Seminar Series: Philosophy of Human Rights
This seminar: Heiner Bielefeldt on Kant's "What is Enlightenment?"
Convenors: Inga Bostad and Jakob Elster
Sculpture "Think partner" by Hans-Jörg Limbach, 1980, in front of the Friedrichsbau, Stuttgart. Photo: SJL, http://creativecommons.org/licenses/by-sa/3.0/ via Wikimedia Commons
The purpose of this seminar series is to foster a discussion of the major topics in the philosophy of human rights, through the reading of central philosophical texts. Each session will consist of an introduction (ca. 30 minutes), where an invited speaker presents her/his interpretation of a chosen text and the philosophical issues it raises, followed by a general discussion. The seminar will include both fresh readings of classical philosophical texts and discussions of contemporary philosophical writings.
The texts we read will be made available in advance. As the introductions will be substantial, it will not be necessary to have read the texts in order to join the seminar, but it is of course recommended.
Heiner Bielefeldt on Kant's "What is Enlightenment?"
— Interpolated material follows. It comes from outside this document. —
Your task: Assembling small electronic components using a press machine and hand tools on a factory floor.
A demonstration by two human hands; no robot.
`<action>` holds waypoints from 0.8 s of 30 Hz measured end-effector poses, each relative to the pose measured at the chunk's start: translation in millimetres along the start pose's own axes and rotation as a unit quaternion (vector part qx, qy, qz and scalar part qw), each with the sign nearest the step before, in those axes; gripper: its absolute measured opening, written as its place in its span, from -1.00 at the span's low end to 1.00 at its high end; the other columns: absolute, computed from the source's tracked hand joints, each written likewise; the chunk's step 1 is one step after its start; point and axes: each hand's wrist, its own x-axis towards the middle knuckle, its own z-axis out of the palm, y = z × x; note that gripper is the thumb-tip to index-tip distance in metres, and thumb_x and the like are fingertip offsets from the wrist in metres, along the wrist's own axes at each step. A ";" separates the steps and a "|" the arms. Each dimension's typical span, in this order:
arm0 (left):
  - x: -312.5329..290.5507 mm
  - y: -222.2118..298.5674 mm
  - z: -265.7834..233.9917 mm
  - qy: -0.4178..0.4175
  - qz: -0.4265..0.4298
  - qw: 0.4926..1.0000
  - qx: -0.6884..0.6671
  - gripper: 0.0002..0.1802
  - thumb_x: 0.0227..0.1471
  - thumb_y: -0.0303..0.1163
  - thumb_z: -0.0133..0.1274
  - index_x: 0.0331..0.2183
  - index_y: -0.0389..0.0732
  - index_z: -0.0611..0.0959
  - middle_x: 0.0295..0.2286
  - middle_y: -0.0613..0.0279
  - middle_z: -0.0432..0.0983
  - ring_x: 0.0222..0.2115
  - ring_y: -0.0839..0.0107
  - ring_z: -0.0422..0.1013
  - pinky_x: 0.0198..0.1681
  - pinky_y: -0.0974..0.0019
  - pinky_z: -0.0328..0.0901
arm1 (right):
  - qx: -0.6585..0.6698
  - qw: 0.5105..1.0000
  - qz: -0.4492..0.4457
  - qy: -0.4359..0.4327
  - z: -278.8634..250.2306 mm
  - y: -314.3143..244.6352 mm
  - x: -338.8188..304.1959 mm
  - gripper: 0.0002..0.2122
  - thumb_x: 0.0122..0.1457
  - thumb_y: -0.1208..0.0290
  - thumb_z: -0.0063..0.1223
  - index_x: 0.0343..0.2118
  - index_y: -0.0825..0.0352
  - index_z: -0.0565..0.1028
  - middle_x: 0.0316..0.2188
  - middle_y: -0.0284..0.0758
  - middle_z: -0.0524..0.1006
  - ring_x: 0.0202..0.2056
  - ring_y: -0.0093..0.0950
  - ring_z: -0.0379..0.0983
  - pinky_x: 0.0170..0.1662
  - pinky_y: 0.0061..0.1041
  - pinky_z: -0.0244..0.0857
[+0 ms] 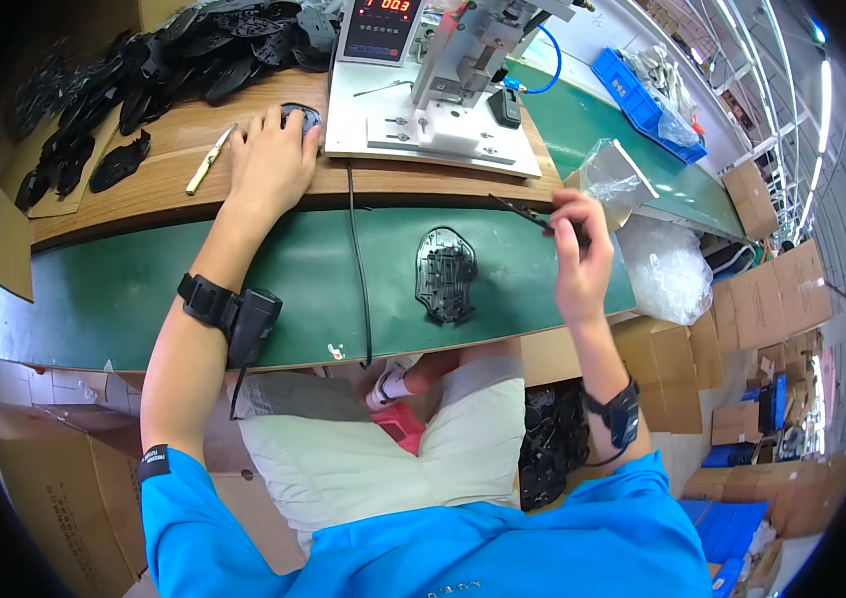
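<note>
My left hand [273, 164] reaches over the wooden board, its fingers curled over a dark rounded plastic part [301, 112] beside the white press base. The fingers hide most of that part. In my right hand [583, 244], raised over the right side of the green table, a thin black pair of tweezers [518, 208] is pinched, with its tip toward the left. Between my hands a black plastic shell [446, 276] with ribbed inner detail lies on the green tabletop [293, 244]. A cream-handled craft knife [210, 161] rests on the board left of my left hand.
A bench press [453, 70] with a red-digit control box [379, 30] stands on a white base [343, 140]. Black shells [213, 60] are heaped at the far left. A black cable [357, 269] crosses the table. A blue bin [642, 100] and plastic bags [664, 271] are at right.
</note>
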 end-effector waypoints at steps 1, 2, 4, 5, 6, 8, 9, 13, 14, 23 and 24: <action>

"'The small essay 'what is enlightenment?' belong to Kant's most popular texts, since it is short, readable and (comparatively) easily understandable. Nonetheless, one should not underestimate its systematic significance as a key text to Kant's moral and political philosophy in general. What Kant points out is that enlightenment requires active efforts of overcoming the state of tutelage with the purpose to unfold everyone's potential of responsible agency which, at the same time, must be presupposed and respected in every human being. Although every individual person is called up to embark in that never-ending process, enlightenment can only flourish as a joint public endeavor."